Romy asks, in response to a post about Cole Porter's Something For the Boys, what Ethel Merman's best film performances are. Truth to tell, apart from Call Me Madam, there isn't a lot of Merman on film. She was too much of an outsize personality for film, and she couldn't really learn to tone her performances down for the camera; in Call Me Madam she's clearly still playing to the back of a theatre, rather than to the camera. But Fox is releasing a DVD of Alexander's Ragtime Band, from 1938; she has a supporting role, but it shows her off in her prime as a singer. By the time of Call Me Madam, or even her stage performance in Annie Get Your Gun, Merman's singing had gotten more unstintingly loud and more reliant on little much-parodied tricks like "scooping" instead of hitting a note dead-on ("But a little thing like that couldn't stop me NO-OW"). Some of this was simply a shrewd method of hiding the fact that her voice wasn't everything it had been, and it worked -- Merman kept on singing well for many years.
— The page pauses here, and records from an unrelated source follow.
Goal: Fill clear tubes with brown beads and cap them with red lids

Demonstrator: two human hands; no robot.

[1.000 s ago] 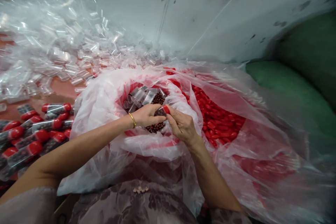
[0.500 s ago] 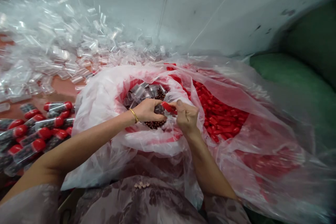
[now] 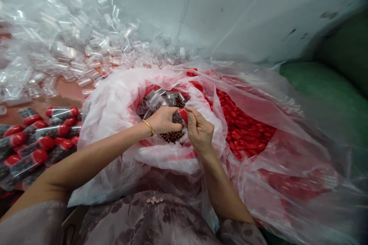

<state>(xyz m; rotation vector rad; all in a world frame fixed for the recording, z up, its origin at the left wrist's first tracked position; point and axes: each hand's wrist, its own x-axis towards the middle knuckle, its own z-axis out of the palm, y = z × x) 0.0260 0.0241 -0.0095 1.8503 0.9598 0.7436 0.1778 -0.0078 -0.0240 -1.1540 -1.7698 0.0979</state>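
Observation:
My left hand [image 3: 165, 120], with a gold bangle at the wrist, is closed round a clear plastic tube [image 3: 177, 118] that has dark contents. A red cap [image 3: 183, 114] sits at the tube's right end. My right hand [image 3: 200, 128] has its fingers closed on that cap; whether it is fully seated I cannot tell. Both hands are above a white plastic bag [image 3: 100, 111] with its rim rolled open. Inside the bag lie small round brown beads or balls [image 3: 172, 136] and several clear tubes [image 3: 156, 99].
A big heap of clear tubes [image 3: 71, 51] covers the back left. Filled, red-capped tubes [image 3: 54, 132] are piled at the left. Loose red caps [image 3: 244, 126] lie in a translucent bag [image 3: 304, 157] on the right. A pale wall [image 3: 230, 11] stands behind; something green [image 3: 310, 84] is at far right.
The red cap, tilted beside the tube's mouth earlier, is now at the tube's end in line with it. My right hand has moved slightly left, against the cap.

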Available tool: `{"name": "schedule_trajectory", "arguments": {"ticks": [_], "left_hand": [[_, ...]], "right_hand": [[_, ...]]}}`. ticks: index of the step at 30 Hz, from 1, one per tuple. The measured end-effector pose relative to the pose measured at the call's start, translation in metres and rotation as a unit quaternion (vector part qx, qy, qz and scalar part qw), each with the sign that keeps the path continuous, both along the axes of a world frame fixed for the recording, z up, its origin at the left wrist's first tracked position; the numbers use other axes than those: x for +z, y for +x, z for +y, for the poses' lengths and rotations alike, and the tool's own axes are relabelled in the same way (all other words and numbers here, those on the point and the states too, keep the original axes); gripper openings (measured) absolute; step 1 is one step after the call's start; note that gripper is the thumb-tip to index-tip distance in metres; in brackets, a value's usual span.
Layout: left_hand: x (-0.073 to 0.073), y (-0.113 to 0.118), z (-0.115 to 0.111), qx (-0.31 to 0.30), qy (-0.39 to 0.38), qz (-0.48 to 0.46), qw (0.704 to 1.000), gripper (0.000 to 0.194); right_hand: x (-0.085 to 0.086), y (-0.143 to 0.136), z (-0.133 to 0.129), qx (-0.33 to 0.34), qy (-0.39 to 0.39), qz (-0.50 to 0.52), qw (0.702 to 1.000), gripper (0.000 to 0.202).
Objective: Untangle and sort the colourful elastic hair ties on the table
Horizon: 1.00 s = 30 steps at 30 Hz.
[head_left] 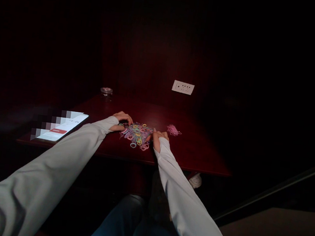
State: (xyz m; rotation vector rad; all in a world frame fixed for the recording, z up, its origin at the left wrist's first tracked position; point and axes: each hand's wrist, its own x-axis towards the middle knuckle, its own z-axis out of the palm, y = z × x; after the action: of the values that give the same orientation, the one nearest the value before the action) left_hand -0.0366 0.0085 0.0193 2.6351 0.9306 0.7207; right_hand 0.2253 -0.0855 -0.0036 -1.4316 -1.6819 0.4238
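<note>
A loose pile of colourful hair ties (pixel 136 134), in pink, yellow, purple and blue, lies near the front edge of the dark red table (pixel 193 155). My left hand (pixel 122 119) rests at the pile's left side with its fingers apart, curved over the edge of the ties. At the right side, my right hand (pixel 157 136) touches the pile with bent fingers; its fingertips are too small and dark to make out. A smaller heap of pink ties (pixel 174 130) sits to the right, apart from both hands.
A lit phone (pixel 68 127) lies at the table's left. Towards the back left stands a small clear round container (pixel 106 92). A white socket panel (pixel 183 87) is on the back wall. Below the table's front edge, a white shoe (pixel 195 181) shows.
</note>
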Motion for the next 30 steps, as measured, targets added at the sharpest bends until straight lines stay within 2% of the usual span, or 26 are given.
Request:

But in the '30s, she was a more straightforward singer, more willing to sing softly, and generally less like a Merman parodists. Some examples of her best singing can be found on old recordings from the '30s and early '40s -- CDs with a selection of these include this excellent collection of Cole Porter original cast recordings, including Merman's recordings of songs from Panama Hattie.